By September, everybody was familiar with doing Zoom calls and Microsoft meetings. Whatever platform the radio station was accustomed to, we adapted that booth for their format, for their platform. 

We brought in computer monitors and put Focusrite Scarlet sound cards on those things, so you didn’t sound like those CNN interviews where the guy sounds like he’s in a garbage can, using the microphone that’s built into the computer. The Focusrite Scarlet is pro level in and USB out, and they interface with the computer. 

Then we used our regular setup, Mackie 1202s and headphone amps, and interfaced everything into the Zoom call. 

I would say half the stations still wanted Comrex or Tieline audio going back. The Zoom audio is pretty good. We never expected to use the Zoom audio, because most of the things that you’ve seen on TV have sounded so bad. We were surprised with these sound cards and how good the audio with the Zoom call actually was. 

RW: Did it work out well?

Kirsch: It worked great. 

We always provide Sony 7506 headphones as studio monitors for those events; the artist comes in and put the headphones on, they can listen to questions from the studio or whatever. [But] the academy didn’t want that look. 

They knew that the DJs in the studio were going to see the artists.
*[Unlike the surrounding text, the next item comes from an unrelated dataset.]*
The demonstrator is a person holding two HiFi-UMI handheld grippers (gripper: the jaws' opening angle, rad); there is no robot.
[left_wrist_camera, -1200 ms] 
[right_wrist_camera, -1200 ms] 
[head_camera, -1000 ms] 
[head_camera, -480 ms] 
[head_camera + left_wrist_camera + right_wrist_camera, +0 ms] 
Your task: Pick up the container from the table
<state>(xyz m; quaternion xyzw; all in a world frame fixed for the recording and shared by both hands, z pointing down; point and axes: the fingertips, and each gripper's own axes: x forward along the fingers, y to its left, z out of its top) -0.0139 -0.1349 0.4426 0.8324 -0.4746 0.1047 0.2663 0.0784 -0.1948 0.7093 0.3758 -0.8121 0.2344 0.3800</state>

They didn’t want the artists wearing headphones; and they were worried that the women wouldn’t put them on because it would mess up their hair. These are some of the things that we had to deal with. 

We debated going to IFB type earpieces like they use on TV. But then we just ended up looking for the least obtrusive earbuds that we could find, and they really loved those. I don’t know that we’re ever going back to the headphones because even though it’s radio, there’s so much of this stuff gets put on the social media platform now, with video streaming. 

RW: What about hygienic considerations, where you’ve got talent going from booth to booth.

Kirsch: We threw out all of our windscreens. We were using WindTech, they’re like six bucks a windscreen instead of 50 cents that you could get at B&H Photo if you buy 20 of them. We took all our WindTech windscreens off and bought new windscreens with the idea of throwing them out. 

We also bought those earbuds, and used alcohol wipes and put new tips on for the next event. 

We washed down the mics, we put new windscreens on; and we have a Seal-a-Meal heat sealer for bags. We heat sealed these mics, these windscreens and these earbuds in a bag; and we put a label on the outside. We knew the artist lineup so we’d write the artist’s name on the outside of the bag; and when they checked in to do the interviews, we handed them this bag.

Also my guys, in addition to being tested every day, they had to wear a plastic shield as well as a mask to sit in the booth and do the engineering.